The organization's mission is to perform, commission,
and disseminate a variety of music from the cultures
touched by the Silk Road. Given the current state of
the Middle East and newly explosive issues of
competing cultural and political hierarchies, the Silk
Road has turned out to be a timely topic - Ma was
visionary to have seen its possibilities in the
mid-1990s. For Ma, who showed an early bent for
confounding expectations by following up his
pre-college Juilliard School music training with a
degree in humanities at Harvard, the Silk Road Project
has become a bully pulpit for ideas about aesthetics,
philosophy, globalization, business practice,
management, cultural diversity and - it's hardly
overstating the case to say - the meaning of life.
From the career perspective, Ma has done it all. He
is
one of the handful of virtuoso musicians who can call
his own shots and one of the rare Midas-touch
classical-recording artists, with over 50 titles on
his label, Sony, and 15 Grammys. Last year he received
a $1-million Dan David Prize for his work on the Silk
Road. Virtually every performance sells out. He
garners fees that can top $75,000 a night. (Concert
fees are notoriously confidential. That figure came
from a concert presenter who asked not to be named,
but who added that, like many celebrity musicians,
Ma
plays sometimes for more and often for less. It should
be noted, too, that, like many celebrity performers,
he donates many charity performances.)
To a broad public, Ma has come to represent classical
music itself. To understand his status as an icon of
his art form, try thinking of another figure with this
kind of artistic status who is emblematic of a field
while transcending its limitations. The closest
analogy might be Wynton Marsalis, who (for better or
worse) has come to represent the current American jazz
scene.
The parallels between them are striking and
instructive. Marsalis and Ma are both in middle age
-
Marsalis is 45, Ma is 51. Both are virtuoso players
on
their instruments and attractive, crowd-pleasing,
media-savvy performers who hit superstardom well
before age 30. Both have transcended the limits of
being a performing artist by founding institutions
through which they have broadened their appeal. And
both are exerting a marked aesthetic influence on the
music of their times - but in almost diametrically
opposite ways.
As has been widely reported, Marsalis has come under
frequent fire from critics in the highly politicized
jazz world for using his power as head of Jazz at
Lincoln Center to define jazz as limited to the
conservative music he himself performs. This
narrow-spectrum view suffused the hotly debated 2001
PBS documentary Jazz, by Ken Burns, for which Marsalis
was senior creative consultant.
In contrast, Ma's aesthetic direction is expansive.

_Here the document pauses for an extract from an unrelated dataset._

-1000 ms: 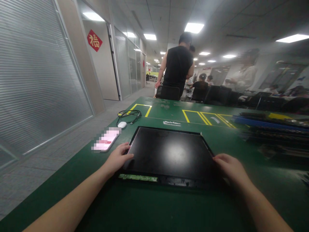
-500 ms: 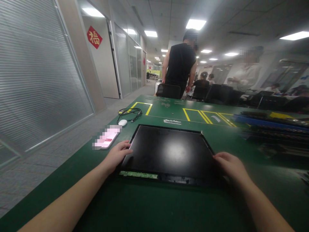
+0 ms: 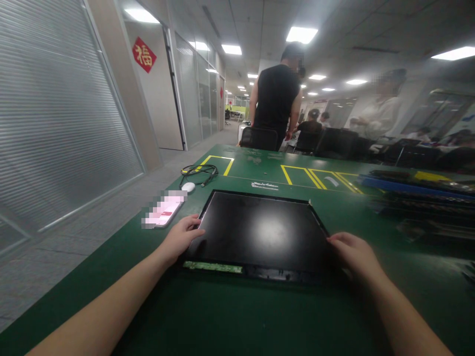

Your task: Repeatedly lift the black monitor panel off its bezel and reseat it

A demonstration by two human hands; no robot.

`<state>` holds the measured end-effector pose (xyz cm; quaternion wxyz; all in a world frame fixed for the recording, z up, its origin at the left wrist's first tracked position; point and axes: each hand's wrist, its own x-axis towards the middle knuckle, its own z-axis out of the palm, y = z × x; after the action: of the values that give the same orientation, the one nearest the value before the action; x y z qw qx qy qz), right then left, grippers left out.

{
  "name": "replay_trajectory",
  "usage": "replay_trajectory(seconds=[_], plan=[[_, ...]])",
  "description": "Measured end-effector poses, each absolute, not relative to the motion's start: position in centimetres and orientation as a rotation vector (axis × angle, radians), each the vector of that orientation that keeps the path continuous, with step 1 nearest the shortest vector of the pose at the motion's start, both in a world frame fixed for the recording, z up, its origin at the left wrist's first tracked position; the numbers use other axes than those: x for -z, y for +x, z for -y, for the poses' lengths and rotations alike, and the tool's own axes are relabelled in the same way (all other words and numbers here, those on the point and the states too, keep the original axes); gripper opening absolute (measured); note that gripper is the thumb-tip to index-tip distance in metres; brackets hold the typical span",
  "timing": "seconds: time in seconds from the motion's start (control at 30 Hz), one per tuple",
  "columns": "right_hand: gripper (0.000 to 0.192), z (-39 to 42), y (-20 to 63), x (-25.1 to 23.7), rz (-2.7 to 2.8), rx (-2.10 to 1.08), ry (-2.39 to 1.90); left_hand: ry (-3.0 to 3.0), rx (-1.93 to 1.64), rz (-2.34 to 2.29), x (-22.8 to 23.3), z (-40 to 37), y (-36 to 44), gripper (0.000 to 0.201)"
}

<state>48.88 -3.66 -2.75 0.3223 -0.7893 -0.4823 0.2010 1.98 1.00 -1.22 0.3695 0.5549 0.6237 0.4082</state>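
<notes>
A flat black display panel (image 3: 256, 227) lies face up on the green table (image 3: 237, 316), with light glaring off its middle. Along its near edge runs a strip of green circuit board (image 3: 213, 267). My left hand (image 3: 182, 239) grips the panel's left edge, fingers at the rim and thumb over the front face. At the right edge, my right hand (image 3: 352, 249) pinches the rim between thumb and fingers. The undersides of the panel and the fingertips beneath it are hidden.
Left of the panel lie a phone (image 3: 165, 210) with a lit screen, a white mouse-like object (image 3: 188, 187) and a coiled black cable (image 3: 200, 173). A blurred stack of panels (image 3: 419, 198) sits at the right. A person in black (image 3: 276, 99) stands beyond the table.
</notes>
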Motion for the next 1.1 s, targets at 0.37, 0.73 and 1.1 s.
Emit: replay_trajectory(seconds=[0.37, 0.73, 1.1], plan=[[0.031, 3.9, 48.4, 2.1, 1.273, -0.499, -2.11, 1.607, -0.962, -1.574, 1.4, -0.6, 2.1, 0.046], [0.032, 3.9, 48.5, 2.3, 1.3, -0.478, -2.118, 2.223, -0.434, -1.405, -0.9, 0.2, -1.1, 0.065], [0.03, 3.9, 48.5, 2.7, 1.293, -0.467, -2.09, 2.214, -0.445, -1.336, -1.1, -0.1, -1.0, 0.065]])
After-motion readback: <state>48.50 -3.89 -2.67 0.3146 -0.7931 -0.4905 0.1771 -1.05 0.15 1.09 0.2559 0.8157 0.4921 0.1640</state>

Rather than confine himself to the cello repertoire
of
solo, chamber, and orchestral works, Ma has sought
to
enlarge his musical sphere and satisfy a seemingly
insatiable artistic curiosity. To satisfy his longtime
passion for the medium of film, he has recorded for
feature scores (among them, Crouching Tiger, Hidden
Dragon, and Memoirs of a Geisha) as well as albums
of
music by John Williams and Ennio Morricone. And in
his
most artistically significant film project, he used
the medium to reinterpret the monumental masterworks
of the cello repertoire - the six Bach cello suites
-
in a 1997 Emmy Award-winning series shown on PBS.
These video collaborations with artists such as the
Kabuki actor Tamasaburo Bando, the garden designer
Julie Moir Messervy, and the choreographer Mark Morris
were a dramatic demonstration of Ma's nonpurist
approach to music and his synergistic approach to art.

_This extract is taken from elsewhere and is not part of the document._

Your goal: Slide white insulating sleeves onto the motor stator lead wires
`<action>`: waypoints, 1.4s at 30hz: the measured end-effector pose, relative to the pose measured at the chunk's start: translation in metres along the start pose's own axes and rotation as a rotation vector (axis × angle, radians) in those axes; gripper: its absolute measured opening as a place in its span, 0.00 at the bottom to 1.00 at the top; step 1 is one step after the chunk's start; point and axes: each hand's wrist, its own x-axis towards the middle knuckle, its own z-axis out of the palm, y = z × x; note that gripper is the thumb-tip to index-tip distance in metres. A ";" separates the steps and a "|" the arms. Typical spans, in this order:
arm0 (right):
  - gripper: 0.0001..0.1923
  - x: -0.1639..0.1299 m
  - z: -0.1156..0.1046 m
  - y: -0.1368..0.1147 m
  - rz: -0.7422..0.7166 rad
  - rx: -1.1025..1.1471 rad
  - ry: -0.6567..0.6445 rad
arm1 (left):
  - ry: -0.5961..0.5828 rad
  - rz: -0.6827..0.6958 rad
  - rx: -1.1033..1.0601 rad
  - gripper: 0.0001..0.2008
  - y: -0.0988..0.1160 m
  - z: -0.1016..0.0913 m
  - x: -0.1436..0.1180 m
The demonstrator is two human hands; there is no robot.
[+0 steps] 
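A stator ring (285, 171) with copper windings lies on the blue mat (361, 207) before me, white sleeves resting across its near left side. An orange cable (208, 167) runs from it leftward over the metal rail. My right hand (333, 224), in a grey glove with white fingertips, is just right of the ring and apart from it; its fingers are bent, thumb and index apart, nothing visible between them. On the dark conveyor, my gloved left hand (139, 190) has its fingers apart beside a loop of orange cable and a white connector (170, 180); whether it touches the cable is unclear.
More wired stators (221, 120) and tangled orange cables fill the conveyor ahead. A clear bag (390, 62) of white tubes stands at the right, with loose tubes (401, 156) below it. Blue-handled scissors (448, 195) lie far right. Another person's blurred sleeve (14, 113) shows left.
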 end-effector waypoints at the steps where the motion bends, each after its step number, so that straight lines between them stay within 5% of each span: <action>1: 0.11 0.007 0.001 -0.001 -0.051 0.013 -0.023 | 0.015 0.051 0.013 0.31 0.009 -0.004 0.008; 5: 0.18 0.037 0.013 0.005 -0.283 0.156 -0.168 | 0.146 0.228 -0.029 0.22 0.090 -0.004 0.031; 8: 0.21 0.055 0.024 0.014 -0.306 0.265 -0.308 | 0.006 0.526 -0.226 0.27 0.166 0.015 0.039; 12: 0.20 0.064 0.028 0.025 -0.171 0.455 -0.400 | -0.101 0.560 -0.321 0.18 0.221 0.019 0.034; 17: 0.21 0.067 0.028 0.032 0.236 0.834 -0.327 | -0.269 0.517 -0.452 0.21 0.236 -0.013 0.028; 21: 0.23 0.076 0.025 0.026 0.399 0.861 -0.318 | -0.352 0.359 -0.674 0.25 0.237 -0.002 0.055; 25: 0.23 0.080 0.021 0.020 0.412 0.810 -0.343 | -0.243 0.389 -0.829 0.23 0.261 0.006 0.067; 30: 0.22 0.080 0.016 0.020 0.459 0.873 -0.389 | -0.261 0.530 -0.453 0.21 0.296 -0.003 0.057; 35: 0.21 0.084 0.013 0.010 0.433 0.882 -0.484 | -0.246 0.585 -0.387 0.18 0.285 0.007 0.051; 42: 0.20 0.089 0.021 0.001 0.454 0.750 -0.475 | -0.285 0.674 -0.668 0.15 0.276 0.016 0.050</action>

Ma has a keen appetite for music of all genres and
collaboration of all kinds, having performed with
Appalachian fiddlers, Kalahari bush musicians, and
the
uncategorizable Bobby McFerrin. Ma won his 15th Grammy
for Obrigado Brazil, an album including bossa nova
and
samba with Paquito D'Rivera, the sibling guitarists
Sérgio and Odair Assad, Egberto Gismonti, and
Cesar
Camargo Mariano. But Ma's biggest venture to date -
and his near-obsession for the past decade - has been
the Silk Road Project.
"The strongest impulse of my life is to understand,"
Ma said in a lengthy telephone conversation that
ranged over a variety of topics, including Viktor E.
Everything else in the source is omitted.